» Exercise brief
Whenever a line of the material contains the string "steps", it should be copied.
+ + + + + + +
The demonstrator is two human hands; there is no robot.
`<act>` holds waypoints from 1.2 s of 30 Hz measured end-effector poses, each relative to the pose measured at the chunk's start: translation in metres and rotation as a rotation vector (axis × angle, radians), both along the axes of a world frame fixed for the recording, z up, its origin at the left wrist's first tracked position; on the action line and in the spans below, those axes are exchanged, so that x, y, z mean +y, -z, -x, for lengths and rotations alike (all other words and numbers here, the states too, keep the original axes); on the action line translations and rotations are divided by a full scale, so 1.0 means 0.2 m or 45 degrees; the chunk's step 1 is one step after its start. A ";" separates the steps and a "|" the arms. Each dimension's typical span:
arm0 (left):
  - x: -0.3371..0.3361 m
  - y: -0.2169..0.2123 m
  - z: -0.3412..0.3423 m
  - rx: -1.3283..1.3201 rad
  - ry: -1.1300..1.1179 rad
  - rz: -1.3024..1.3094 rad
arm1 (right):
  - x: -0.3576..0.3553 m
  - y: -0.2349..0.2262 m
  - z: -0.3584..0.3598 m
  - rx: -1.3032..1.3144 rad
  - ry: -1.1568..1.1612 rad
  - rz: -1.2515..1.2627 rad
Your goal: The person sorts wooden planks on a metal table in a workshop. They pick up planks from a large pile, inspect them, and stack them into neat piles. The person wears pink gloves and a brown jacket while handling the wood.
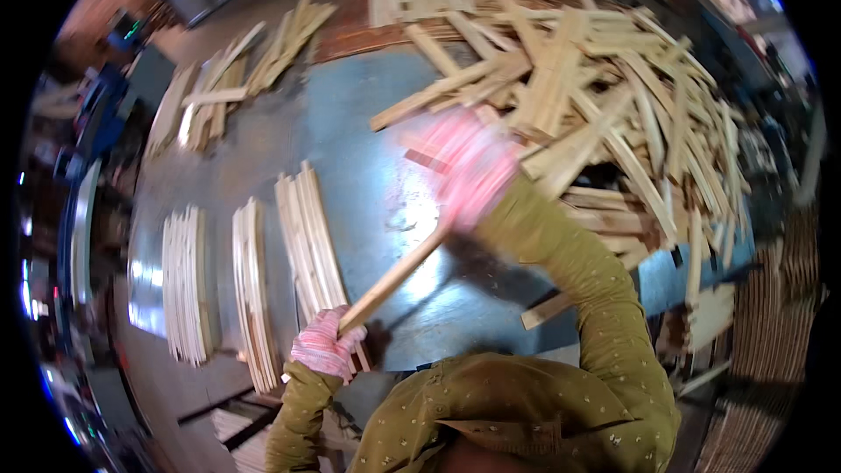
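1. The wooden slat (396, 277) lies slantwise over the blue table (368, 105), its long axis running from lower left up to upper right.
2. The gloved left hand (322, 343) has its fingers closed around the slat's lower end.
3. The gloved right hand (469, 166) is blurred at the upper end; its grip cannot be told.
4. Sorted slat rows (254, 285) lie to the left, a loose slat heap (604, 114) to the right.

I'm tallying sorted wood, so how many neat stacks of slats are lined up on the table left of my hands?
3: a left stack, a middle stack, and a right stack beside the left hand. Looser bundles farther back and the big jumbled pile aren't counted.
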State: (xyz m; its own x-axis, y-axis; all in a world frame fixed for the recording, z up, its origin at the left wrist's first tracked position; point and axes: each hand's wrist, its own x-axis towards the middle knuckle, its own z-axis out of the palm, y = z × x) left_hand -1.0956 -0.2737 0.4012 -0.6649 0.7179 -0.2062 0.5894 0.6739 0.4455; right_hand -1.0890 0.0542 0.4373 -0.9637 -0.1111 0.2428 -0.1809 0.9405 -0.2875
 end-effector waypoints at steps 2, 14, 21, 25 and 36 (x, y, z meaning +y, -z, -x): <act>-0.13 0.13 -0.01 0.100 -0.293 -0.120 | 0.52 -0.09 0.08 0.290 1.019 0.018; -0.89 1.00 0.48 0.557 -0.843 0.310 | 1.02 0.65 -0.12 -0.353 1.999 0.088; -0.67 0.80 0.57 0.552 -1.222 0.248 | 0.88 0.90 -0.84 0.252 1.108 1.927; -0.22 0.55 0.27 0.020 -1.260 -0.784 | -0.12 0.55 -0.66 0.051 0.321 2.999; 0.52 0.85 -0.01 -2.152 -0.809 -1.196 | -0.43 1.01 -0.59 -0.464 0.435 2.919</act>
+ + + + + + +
» Expected answer
`<act>` holds waypoints from 1.2 s of 30 Hz measured end-effector poses, each relative to the pose measured at the chunk's start: translation in metres and rotation as a rotation vector (axis × angle, radians), both along the axes of a world frame fixed for the recording, z up, its origin at the left wrist's first tracked position; on the action line and in the spans below, those axes are exchanged, so that x, y, z mean +y, -z, -x, for lengths and rotations alike (all other words and numbers here, the states too, keep the original axes); on the action line translations and rotations are divided by a full scale, so 1.0 means 0.2 m or 45 degrees; the chunk's step 1 is one step after its start. A ";" separates the steps and a "|" the arms. Each dimension's typical span:
 end-effector waypoints at steps 2, 14, 21, 25 and 36 (x, y, z meaning +y, -z, -x): <act>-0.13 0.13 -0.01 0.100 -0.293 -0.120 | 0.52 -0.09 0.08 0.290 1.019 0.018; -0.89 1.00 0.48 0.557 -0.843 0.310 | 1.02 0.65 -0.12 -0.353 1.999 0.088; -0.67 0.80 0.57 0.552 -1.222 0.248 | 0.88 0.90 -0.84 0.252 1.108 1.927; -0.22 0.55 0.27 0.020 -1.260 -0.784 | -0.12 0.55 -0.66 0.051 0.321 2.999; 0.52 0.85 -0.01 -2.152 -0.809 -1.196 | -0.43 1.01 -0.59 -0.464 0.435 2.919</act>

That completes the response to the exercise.